Leadership competencies will be a central focus of people development in 2026. Especially in economically challenging times, the question comes to the forefront of how leaders can provide orientation without undermining responsibility and innovative capacity within their teams. Moderating leadership can offer one possible answer.

Moderating leadership as a response to uncertainty and pressure to change

Why leadership competencies are the central L&D focus topic for 2026

Which topics will be at the center of Learning & Development in the coming year?

This is a question we ask ourselves at troodi every year as part of the L&D Trend Report 2026. The annual survey is aimed at people development professionals, L&D leaders, and HR generalists and highlights which competency areas are currently gaining importance in organizations and which are expected to become more relevant in the future.

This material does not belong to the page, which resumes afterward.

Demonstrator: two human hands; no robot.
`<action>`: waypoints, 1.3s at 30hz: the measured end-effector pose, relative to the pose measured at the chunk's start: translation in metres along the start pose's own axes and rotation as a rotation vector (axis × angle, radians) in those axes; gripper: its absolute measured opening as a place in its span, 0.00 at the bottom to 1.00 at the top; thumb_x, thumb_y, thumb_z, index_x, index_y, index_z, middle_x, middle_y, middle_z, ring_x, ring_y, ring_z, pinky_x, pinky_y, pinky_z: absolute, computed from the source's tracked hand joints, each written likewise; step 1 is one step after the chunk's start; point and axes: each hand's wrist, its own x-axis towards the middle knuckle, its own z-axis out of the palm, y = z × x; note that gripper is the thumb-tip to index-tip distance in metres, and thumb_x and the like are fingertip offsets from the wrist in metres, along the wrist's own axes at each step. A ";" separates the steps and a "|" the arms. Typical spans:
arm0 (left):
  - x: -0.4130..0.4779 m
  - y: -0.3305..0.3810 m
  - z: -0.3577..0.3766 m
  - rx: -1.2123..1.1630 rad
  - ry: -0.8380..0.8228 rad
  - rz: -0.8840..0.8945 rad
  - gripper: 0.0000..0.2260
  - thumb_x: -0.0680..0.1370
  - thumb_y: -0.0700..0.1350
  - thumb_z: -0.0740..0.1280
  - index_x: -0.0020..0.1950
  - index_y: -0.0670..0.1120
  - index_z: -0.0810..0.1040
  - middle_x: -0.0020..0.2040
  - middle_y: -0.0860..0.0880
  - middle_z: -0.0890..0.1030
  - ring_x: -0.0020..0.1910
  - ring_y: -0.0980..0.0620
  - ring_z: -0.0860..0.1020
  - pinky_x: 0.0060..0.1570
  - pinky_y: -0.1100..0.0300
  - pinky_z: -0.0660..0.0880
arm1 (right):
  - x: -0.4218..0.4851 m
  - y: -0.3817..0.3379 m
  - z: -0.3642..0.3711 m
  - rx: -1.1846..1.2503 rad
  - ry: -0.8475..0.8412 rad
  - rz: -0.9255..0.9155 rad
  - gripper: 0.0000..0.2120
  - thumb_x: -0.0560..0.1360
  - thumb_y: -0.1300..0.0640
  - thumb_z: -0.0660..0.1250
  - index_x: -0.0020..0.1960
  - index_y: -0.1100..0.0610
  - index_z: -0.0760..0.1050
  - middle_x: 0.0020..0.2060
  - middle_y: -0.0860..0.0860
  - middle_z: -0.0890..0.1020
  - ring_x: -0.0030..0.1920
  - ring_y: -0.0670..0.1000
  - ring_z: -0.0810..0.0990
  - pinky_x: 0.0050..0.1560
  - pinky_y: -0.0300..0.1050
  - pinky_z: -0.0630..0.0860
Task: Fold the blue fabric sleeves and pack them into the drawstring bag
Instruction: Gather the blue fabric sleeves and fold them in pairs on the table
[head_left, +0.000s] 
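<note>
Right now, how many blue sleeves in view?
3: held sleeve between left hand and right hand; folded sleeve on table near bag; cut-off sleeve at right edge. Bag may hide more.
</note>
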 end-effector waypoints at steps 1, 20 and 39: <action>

Leadership is moving into the focus of people development

The results of the current report are clear: leadership competencies are at the very top of the people development agenda in 2026. Especially in economically challenging times marked by uncertainty, efficiency pressure, and constant change, the question becomes central: how can leadership provide orientation without diminishing responsibility and innovative capacity within teams?

The analysis from the L&D Trend Report 2026 clearly underscores this finding: leadership competencies are by far the most frequently cited focus topic among respondents. Nearly 40 percent prioritize the development of leadership competencies clearly ahead of AI-related skills, soft skills, or mental health.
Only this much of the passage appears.